Há duas espécies de métodos: um, para descobrir a verdade, que nós chamamos análise ou método de resolução, e que nós podemos também chamar método de invenção; e outro para explicá–la [a verdade] aos outros, quando a encontramos, que nós chamamos síntese ou método de composição, e que nós podemos também chamar método de doutrina.[6]

Neste mesmo texto, na seqüência, os autores vão aprofundar um pouco mais esta definição inicial, escrevendo que “na análise, tanto como no método que chamamos de composição, deve–se passar sempre daquilo que é mais conhecido para aquilo que o é menos, visto que não há verdadeiro método que possa dispensar esta regra”.[7] Referindo à síntese, eles acrescentam a seguir: “Este método consiste principalmente em começar pelas coisas mais gerais e mais simples, para passar para as menos gerais e mais compostas”.[8]

Para Ferdinand Alquié, Descartes também considerava a análise e a síntese como dois métodos distintos. Efetivamente, em sua obra Le Rationalisme de Spinoza, Alquié vai afirmar que Descartes “[...] não distingue duas ordens, mas dois métodos, que um e outro devem respeitar a ordem”.[9] Para fundamentar sua afirmativa, Alquié cita a passagem das Réponses aux secondes objections em que Descartes afirma consistir a ordem apenas “[...] em que as coisas que são propostas primeiro devem ser conhecidas sem a ajuda das seguintes, e que as seguintes devem ser dispostas de tal forma que elas sejam demonstradas unicamente pelas coisas que as precedem”.[10] E, a seguir, referindo–se à análise e à síntese, vai escrever: “o método de demonstrar é duplo: um se faz por análise ou resolução, e o outro pela síntese ou composição”.[11]
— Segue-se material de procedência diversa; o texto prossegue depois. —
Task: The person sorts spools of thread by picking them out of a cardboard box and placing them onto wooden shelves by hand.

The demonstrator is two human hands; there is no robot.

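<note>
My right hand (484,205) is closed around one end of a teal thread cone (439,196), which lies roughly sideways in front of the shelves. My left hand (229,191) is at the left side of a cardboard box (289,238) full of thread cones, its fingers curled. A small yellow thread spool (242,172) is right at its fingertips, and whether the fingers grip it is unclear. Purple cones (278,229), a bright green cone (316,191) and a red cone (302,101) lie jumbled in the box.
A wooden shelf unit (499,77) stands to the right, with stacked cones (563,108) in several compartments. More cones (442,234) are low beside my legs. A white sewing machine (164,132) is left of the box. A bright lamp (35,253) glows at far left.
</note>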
Pelos termos utilizados por Alquié em sua citação, poderíamos ser levados a concluir com este autor que Descartes realmente considera a análise e a síntese como dois métodos separados. Todavia, o termo “método” empregado por Alquié não está presente neste trecho da tradução francesa de Clerselier; donde, não foi a partir desta tradução que o termo foi adotado. Muito provavelmente este termo originou–se numa tradução do próprio Alquié para esta passagem, a partir do original em latim das Meditationes de Prima Philosophia[12] de 1641.[13] Mas, mesmo considerando esta hipótese verdadeira, por si só, sua tradução não nos parece suficiente para a conclusão a que chega Alquié, pois na tradução do trecho citado é possível a utilização tanto do termo “método” (utilizado por Alquié), quanto do termo “maneira” (utilizado por Clerselier na sua tradução). A interpretação à letra do texto da tradução francesa de 1647, acrescida do fato de que esta tradução foi a única “[...] vista por Descartes, e aceita e aprovada por ele”.[14] e, a acreditarmos no livreiro responsável pela publicação desta edição, foi também a única a ser complementada com alguns esclarecimentos do autor acerca dos “[...] seus próprios pensamento”,[15] parece–nos suficiente para negar, ou, ao menos, para pôr em dúvida a conclusão de Alquié. Por conseguinte, entre o termo “método”, empregado por Alquié, e o termo “maneira”, empregado por Clerselier, este último afigura–se–nos como o mais adequado, pela insuficiência de razões apresentadas por Alquié, acrescida do fato de que é muito pouco provável que Descartes negligenciasse na tradução de sua obra ponto tão significativo.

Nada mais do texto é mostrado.